Of particular importance is the sharp drop in the value of the Indian Rupee, the South African Rand, and the Indonesian Rupiah over the last few days. All these moves come in the backdrop of worsening economic conditions around the world, which means that countries intentionally debase their currencies to remain competitive. This and the fact that central banks around the world are engaged in unlimited bond buying and monetary easing means that the surfeit of liquidity in the system is making the currencies lose value because there are too many of them circulating in the market.
A currency war by definition starts when a country intentionally makes moves that lowers or increases its value when compared with other currencies. This is done either as a means to increase export competitiveness or to discourage imports.

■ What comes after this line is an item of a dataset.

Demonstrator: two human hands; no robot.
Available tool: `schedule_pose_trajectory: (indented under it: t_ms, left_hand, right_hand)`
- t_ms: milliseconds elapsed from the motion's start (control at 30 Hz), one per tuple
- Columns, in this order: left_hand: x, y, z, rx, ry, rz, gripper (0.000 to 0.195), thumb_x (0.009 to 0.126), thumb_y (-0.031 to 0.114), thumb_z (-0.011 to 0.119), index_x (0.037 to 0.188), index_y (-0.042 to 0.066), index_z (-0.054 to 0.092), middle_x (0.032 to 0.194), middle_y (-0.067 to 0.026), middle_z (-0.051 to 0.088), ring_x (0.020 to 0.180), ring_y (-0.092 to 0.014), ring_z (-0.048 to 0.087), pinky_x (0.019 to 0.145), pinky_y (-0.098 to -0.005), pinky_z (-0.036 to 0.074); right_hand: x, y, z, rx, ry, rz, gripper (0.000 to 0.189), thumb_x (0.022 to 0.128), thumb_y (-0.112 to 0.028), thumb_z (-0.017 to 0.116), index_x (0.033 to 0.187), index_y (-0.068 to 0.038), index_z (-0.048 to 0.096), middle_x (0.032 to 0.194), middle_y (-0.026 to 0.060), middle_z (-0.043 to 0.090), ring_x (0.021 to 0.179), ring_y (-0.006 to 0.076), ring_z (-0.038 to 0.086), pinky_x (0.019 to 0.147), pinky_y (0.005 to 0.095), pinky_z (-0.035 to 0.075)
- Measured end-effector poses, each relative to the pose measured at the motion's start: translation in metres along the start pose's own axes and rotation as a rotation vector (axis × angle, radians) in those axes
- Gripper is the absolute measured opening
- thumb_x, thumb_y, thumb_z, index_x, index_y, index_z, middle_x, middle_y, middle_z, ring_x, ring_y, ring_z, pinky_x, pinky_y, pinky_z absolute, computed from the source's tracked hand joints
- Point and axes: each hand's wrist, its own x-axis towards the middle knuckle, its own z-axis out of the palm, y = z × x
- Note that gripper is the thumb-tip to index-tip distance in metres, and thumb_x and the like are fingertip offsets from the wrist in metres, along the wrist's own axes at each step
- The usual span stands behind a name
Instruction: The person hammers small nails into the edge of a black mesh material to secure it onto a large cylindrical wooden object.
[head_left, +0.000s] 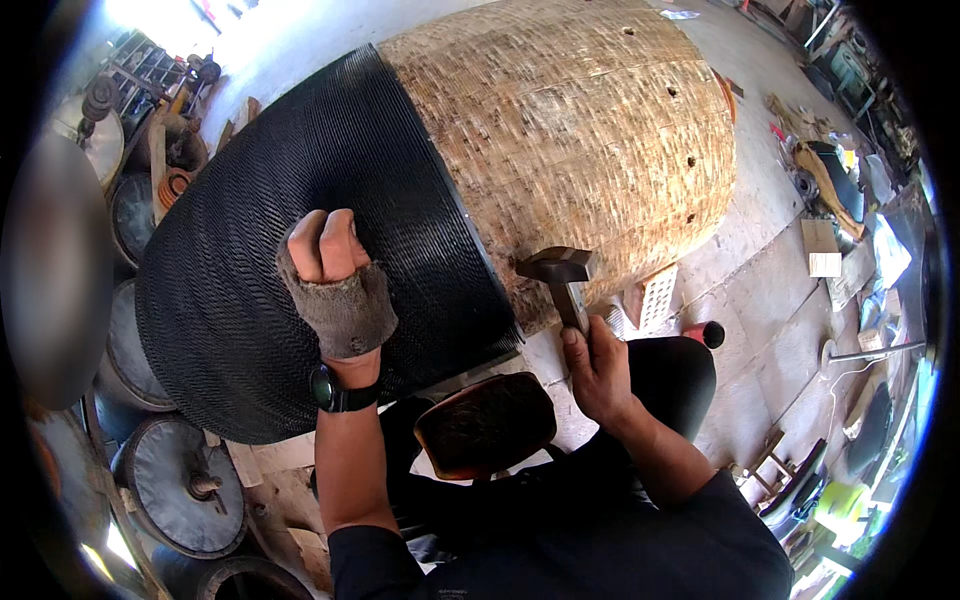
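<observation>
A large barrel-shaped body lies on its side before me. Its left part is wrapped in black, finely ridged covering; the right part is bare, rough wood with several small dark holes. My left hand, in a grey fingerless glove, is over the black covering with its fingers curled in. Whether anything is inside those fingers is hidden. My right hand grips the handle of a hammer, whose metal head is over the wood just right of the covering's edge.
A dark, brown-edged object is between my legs. A perforated brick and a red cup-like container are beyond my right knee. Several round drum-like vessels line the left. Cardboard and scraps litter the floor at right.
</observation>
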Motion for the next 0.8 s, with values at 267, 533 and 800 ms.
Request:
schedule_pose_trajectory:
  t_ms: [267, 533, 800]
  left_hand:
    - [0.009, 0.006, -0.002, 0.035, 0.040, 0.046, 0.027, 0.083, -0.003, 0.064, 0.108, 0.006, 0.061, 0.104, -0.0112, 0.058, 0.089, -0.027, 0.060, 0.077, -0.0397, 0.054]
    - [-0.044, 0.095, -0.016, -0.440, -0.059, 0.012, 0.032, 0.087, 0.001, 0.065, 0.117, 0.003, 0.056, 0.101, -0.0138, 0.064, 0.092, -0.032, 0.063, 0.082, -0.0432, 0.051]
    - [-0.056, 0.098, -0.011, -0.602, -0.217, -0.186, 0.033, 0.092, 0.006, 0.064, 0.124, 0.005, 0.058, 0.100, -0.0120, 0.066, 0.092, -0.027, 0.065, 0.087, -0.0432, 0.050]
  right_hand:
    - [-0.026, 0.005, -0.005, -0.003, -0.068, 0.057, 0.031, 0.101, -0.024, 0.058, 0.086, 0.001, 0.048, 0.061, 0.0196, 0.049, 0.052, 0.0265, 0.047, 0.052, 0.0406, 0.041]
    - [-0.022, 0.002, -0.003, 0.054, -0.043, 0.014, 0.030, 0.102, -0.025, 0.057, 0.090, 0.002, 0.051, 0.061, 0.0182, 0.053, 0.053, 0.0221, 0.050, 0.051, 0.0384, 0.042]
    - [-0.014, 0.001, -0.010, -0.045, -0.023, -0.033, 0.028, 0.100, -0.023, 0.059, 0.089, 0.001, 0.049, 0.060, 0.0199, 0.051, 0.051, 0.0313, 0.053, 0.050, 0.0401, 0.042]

Exports earn more money for the same dollar value when currencies depreciate, as the value of the currency is lower when compared to the dollar making the proceeds from exports get more local currency value. On the other hand, imports are made more expensive as the same dollars need more local currencies values to buy the goods and services. This is the reason why many countries usually embark on currency wars because when the global trade and macroeconomic situation is weak, they need more exports and one way of increasing exports is to lower the value of their currencies.
The other reason why currency wars take place is that countries around the world are engaging in monetary expansion, which is a euphemism for printing money. When central banks print money in local currencies to monetize the debt or to convert the debt into assets held by them, the result is too much liquidity leading to the value of the currency being lowered and inflation which is another topic altogether.
Many economists fear that the current round of competitive monetary expansion would result in a protracted round of currency wars which might even provoke retaliations from other countries and lead to conflicts both in the markets and in the geopolitical sense.
For instance, China has long maintained its value of the Yuan low so that its exports are competitive and it has done this despite opposition from the US and other trading partners who have always expressed their concerns about the Chinese Yuan being undervalued.
With so many countries around the world now jumping into the currency wars arena, it is high time for order to be restored as such chaotic conditions in the currency markets do not augur well for the global economic recovery. This is the reason why the IMF (International Monetary Fund) and the World Bank have called upon member countries to desist from currency wars and have explicitly warned countries from doing so. However, this does not seem to have had the desired effect on the members of the global economic system as can be seen from the recent wild gyrations and fluctuations in the values of the global currencies.
Finally, in the absence of growth in the global economy, currency wars are inevitable and hence, it is in the interests of all the nations to recover from the crisis without a beggar thy neighbor attitude, which would only worsen the situation for everybody. More than anything else, it is for this reason that currency wars must be avoided.